**TASK OBJECTIVE**:
Across the listing below, how many lines include the string "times"? Reply with the number alone.

____________

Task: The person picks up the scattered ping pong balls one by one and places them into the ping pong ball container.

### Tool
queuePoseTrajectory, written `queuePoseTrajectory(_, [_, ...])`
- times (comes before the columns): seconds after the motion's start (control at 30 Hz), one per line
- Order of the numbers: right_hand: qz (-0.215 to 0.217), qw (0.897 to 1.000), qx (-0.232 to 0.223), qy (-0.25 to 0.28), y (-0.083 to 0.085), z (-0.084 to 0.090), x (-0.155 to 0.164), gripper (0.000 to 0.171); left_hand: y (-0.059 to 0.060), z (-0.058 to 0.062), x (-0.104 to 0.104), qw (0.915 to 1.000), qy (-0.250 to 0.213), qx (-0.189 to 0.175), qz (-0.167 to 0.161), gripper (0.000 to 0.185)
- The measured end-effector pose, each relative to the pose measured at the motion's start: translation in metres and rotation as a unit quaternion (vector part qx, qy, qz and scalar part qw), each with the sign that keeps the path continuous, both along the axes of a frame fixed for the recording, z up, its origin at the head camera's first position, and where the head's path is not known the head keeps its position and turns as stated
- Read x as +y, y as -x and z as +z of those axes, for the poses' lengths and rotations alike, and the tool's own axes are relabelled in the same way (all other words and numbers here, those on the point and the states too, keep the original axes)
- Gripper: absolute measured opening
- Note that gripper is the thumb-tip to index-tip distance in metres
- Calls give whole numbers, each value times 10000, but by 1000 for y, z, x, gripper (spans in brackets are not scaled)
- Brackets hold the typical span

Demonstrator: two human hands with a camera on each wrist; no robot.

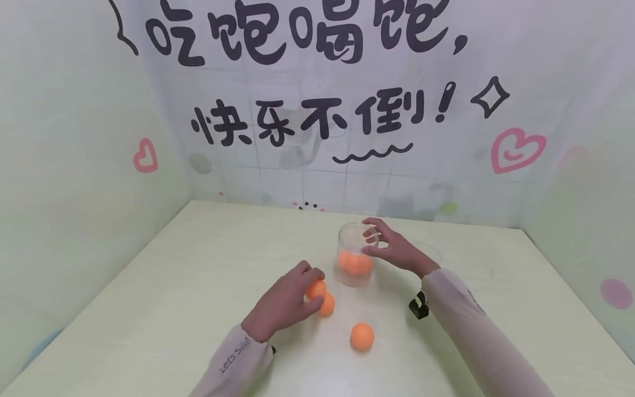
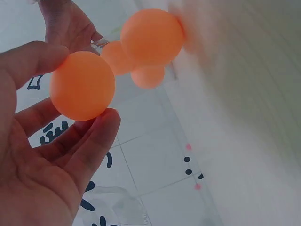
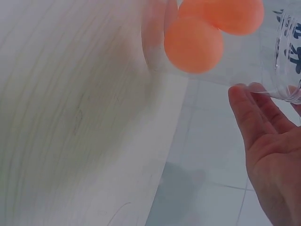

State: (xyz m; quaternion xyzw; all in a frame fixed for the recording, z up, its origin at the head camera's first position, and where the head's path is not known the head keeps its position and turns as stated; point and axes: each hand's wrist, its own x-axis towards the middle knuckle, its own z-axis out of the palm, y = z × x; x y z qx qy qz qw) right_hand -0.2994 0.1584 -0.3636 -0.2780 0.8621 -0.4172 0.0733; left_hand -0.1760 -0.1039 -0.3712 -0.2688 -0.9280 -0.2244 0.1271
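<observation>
My left hand [image 1: 285, 300] pinches an orange ping-pong ball [image 1: 316, 289] between thumb and fingertips, just above the table. Close under it, another orange ball [image 1: 326, 305] lies on the table, and a third ball [image 1: 362, 337] sits nearer me. Beyond them a clear jar [image 1: 353, 242] stands upright with several orange balls [image 3: 194, 44] in its lower part. My right hand [image 1: 397, 248] grips the jar near its rim from the right, thumb in front and fingers behind. In the left wrist view the held ball [image 2: 82, 86] shows plainly between the fingers.
A faint, clear round outline, perhaps a lid [image 1: 430, 251], lies on the pale table [image 1: 248, 237] behind the right forearm. Printed cloth walls [image 1: 297, 182] enclose the table at the back and both sides. A black strap piece [image 1: 419, 306] hangs under the right wrist.
</observation>
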Motion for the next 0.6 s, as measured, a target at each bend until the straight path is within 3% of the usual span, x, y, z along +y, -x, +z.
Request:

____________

**COMPLETED TASK**:
2